Le logement, une question syndicale ?

Publié le 21/01/2016 à 13H54
Agir en syndicat sur la question du logement. Voilà une idée qui ne coule pas de source. Pour beaucoup le logement relève de la sphère privée, du choix individuel. Et pourtant chacun sait qu’il existe un lien fort entre la possibilité de se loger, la capacité à trouver un emploi ou poursuivre des études. 

Plus généralement, l’actualité ne cesse de nous rappeler l’importance de la qualité du logement pour beaucoup des politiques qui construisent nos sociétés : celle de l’éducation, celle de la santé publique, celle de la sécurité… Sans compter que la qualité énergétique des bâtiments est bien un sujet central pour la transition énergétique mais aussi pour le développement de l’emploi dans ce secteur.

 Pour toutes ces raisons, en dépit des fausses évidences, il y a bien une vraie légitimité et un vrai besoin pour le syndicalisme de prendre cette thématique en compte.
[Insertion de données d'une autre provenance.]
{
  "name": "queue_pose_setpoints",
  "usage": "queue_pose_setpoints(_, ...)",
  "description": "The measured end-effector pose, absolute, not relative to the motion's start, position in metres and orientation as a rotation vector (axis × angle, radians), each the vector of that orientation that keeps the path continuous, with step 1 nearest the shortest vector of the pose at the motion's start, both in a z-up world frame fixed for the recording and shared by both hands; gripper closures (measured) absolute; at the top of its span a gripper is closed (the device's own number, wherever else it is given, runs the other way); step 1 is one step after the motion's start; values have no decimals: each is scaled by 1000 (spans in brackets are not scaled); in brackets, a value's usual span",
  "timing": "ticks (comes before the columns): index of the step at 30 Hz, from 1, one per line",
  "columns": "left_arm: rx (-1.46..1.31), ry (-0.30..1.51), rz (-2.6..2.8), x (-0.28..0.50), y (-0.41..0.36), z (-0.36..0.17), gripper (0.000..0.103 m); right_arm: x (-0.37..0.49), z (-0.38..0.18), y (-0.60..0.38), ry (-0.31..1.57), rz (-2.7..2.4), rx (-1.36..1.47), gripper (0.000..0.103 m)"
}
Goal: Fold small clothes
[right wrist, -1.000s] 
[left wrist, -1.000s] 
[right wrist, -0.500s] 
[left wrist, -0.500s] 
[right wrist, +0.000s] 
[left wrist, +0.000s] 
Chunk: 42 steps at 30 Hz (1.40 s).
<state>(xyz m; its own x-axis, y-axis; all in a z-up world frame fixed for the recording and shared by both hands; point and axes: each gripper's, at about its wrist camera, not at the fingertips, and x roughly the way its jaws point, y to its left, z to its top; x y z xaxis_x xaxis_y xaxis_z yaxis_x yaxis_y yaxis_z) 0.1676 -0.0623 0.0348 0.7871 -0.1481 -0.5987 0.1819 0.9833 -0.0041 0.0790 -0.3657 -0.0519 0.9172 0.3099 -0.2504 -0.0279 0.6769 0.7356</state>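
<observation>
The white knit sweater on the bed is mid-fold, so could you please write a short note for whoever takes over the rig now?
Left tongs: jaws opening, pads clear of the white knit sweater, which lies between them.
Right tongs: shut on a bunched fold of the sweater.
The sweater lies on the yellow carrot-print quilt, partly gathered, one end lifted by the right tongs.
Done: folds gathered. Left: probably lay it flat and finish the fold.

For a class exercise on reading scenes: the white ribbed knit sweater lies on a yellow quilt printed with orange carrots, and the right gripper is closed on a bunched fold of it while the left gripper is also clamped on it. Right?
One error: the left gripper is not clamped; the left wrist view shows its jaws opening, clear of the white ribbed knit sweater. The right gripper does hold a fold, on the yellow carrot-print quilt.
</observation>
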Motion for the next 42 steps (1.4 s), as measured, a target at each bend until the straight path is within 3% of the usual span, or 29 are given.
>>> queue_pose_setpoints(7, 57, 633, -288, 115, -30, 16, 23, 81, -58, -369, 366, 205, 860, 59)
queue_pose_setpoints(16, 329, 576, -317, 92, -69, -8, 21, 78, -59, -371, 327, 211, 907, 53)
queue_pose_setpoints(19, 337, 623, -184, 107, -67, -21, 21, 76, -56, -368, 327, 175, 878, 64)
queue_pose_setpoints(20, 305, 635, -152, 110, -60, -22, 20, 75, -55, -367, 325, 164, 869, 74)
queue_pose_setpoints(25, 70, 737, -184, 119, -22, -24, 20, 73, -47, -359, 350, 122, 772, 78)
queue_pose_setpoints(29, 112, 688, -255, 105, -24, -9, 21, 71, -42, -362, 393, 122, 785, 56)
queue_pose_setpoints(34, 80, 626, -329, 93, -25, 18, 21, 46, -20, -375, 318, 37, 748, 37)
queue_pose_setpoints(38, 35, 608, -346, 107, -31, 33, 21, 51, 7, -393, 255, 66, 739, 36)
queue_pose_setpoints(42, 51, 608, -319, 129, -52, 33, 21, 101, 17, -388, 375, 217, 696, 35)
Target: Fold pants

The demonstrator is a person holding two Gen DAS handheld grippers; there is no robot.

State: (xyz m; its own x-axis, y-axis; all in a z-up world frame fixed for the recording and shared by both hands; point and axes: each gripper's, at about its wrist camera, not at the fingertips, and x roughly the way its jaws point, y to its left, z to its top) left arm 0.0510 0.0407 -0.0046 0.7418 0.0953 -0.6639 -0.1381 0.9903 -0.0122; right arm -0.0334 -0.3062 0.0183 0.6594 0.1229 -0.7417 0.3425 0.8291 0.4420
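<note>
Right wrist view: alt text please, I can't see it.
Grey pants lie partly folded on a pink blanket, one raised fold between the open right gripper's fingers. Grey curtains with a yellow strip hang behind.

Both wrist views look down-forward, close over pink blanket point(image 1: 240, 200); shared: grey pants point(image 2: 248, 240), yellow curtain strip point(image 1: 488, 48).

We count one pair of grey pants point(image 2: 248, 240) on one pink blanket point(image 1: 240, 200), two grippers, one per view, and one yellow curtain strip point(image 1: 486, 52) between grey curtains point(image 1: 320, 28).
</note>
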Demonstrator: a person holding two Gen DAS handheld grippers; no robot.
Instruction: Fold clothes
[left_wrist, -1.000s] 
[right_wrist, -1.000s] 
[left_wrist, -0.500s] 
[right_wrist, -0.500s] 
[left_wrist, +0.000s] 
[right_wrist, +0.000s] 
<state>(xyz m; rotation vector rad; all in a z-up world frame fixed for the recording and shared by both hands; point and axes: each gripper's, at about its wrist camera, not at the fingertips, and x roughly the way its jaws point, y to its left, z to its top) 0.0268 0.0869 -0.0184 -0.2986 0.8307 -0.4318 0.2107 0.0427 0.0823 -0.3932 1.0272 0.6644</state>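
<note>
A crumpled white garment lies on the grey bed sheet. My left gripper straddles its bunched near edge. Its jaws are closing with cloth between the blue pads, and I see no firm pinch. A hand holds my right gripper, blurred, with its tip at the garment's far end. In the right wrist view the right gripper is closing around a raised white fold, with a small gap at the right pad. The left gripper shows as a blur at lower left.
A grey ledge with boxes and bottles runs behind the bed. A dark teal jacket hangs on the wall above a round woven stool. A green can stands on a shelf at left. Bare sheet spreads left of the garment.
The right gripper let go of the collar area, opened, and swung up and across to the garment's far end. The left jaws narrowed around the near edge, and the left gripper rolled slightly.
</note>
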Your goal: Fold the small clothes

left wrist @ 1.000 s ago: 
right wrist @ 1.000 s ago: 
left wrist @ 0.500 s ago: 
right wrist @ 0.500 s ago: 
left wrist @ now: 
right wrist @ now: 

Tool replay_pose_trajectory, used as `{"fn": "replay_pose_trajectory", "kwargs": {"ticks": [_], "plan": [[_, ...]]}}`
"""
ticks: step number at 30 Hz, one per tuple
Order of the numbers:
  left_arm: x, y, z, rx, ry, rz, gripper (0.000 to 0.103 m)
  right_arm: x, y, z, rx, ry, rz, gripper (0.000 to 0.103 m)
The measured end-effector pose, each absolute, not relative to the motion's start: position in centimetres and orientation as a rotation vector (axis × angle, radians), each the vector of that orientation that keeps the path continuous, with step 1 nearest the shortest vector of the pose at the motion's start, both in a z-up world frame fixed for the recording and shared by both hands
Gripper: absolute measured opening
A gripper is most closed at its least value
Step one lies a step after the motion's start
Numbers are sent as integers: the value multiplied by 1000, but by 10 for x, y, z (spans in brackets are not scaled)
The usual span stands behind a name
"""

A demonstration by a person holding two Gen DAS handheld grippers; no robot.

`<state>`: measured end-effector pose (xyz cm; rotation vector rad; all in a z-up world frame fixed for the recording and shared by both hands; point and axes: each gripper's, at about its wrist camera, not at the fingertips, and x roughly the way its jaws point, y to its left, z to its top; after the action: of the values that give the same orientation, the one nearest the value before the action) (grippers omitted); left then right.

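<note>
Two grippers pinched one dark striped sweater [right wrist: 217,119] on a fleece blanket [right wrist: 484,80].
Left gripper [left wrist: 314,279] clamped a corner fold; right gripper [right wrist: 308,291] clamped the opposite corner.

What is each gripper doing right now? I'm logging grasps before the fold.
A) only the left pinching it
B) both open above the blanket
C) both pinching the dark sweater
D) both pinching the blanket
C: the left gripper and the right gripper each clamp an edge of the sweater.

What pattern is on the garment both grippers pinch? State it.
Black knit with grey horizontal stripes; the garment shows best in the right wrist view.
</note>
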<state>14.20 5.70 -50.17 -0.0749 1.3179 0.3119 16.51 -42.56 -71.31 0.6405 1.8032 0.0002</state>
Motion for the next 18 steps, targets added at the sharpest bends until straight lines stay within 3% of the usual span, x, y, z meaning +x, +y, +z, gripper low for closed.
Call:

C’était l’objet de la journée de réflexion organisée sur ce thème le 25 novembre à Ploufragan. Une trentaine de militants et responsables ont ainsi pu échanger avec des intervenants venus de la CAF, d’associations comme ARO Habitat Bretagne, ADELE, ou INICIAL, de la confédération et des équipes CFDT du CHP St Grégoire(35) et de l’entreprise Phonyr (56).

Les apports des spécialistes ont permis de revenir sur l’histoire du logement au 20éme siècle depuis la période où on s’en remettait au seul marché pour fournir le parc de logements, même si l’idée de logements sociaux existe depuis le XIXème siècle ; jusqu’à l’après guerre qui voit émerger l’idée d’une politique du logement fondée sur la participation de tous avec la création du 1% logement. C’est la période du baby boom et de la reconstruction qui entraine, après le terrible hiver 54, la décision de création massive de logements sociaux. Il faut le savoir, c’est la moitié du parc qui est alors sorti de terre en 20 ans et on est passé d’un délai de 20 mois pour construire un logement en 1955 à 6 mois en 1959. Preuve qu’une politique volontariste est possible. Enfin, il n’est pas inutile, même s’il est nécessaire de faire la critique des grands ensembles construits dans les années 60, de se souvenir que c’est seulement à la fin de cette décennie qu’ont disparu les grands bidonvilles qui ceinturaient Paris (Aubervilliers, Nanterre …).

Aujourd’hui, l’urgence existe toujours mais prend d’autres formes et les réponses aux situations difficiles ou de détresse sont souvent mal connues de ceux qui en ont besoin. C’est là que le syndicalisme doit être un acteur pertinent. Pas en faisant de ses militants des experts ; les procédures, la réglementation, sont trop complexes pour cela. Mais en se mettant en capacité d’adresser chacun vers l’interlocuteur qui sera à même de lui fournir la bonne réponse.

Une multitude de dispositifs existent pour faire face à la diversité des situations. Il ne s’agit plus de loger massivement selon des stéréotypes simples. Aujourd’hui, les formes d’emploi se sont diversifiées, les modèles familiaux également, la mobilité a explosé et donc les modes d’aide doivent s’adapter pour répondre aux besoins.

C’est très souvent à une demande complexe qu’il s’agit de répondre en actionnant les bons leviers, éventuellement en partenariat entre plusieurs institutions. Pour les individus, cela peut être  une aide à l’accès au logement, au financement, au maintien dans le logement, une garantie de loyer …Mais les fonds collectés par Action Logement permettent aussi des actions collectives sur l’aide aux politiques publiques, le financement de l’offre locative.

D’après ce que disent les experts de vrais efforts de simplification sont faits avec une réforme qui va entrer en vigueur à la mi 2016 et simplifier l’accès à l’information et la possibilité de déposer un dossier.

Reste qu’il faudra toujours aiguiller les personnes vers la bonne sonnette et structurer l’offre de logements sociaux pour la rendre accessible à ceux qui en ont besoin. Sur ces deux dimensions, il semble clair que le bon niveau c’est le territoire, notamment en s’intéressant aux politiques d’attribution conduites par les collectivités.

Le syndicalisme, lui, doit prendre sa part en permettant aux militants, en particulier les délégués syndicaux, de pouvoir mettre en contact les demandeurs qu’ils côtoient et qui les interrogent avec l’interlocuteur qui pourra les informer et les aider à construire leur dossier. Là encore c’est une logique de réponse locale qu’il nous faut déployer, autour des structures syndicales interprofessionnelles mais aussi sans doute des institutions représentatives du personnel dans les entreprises.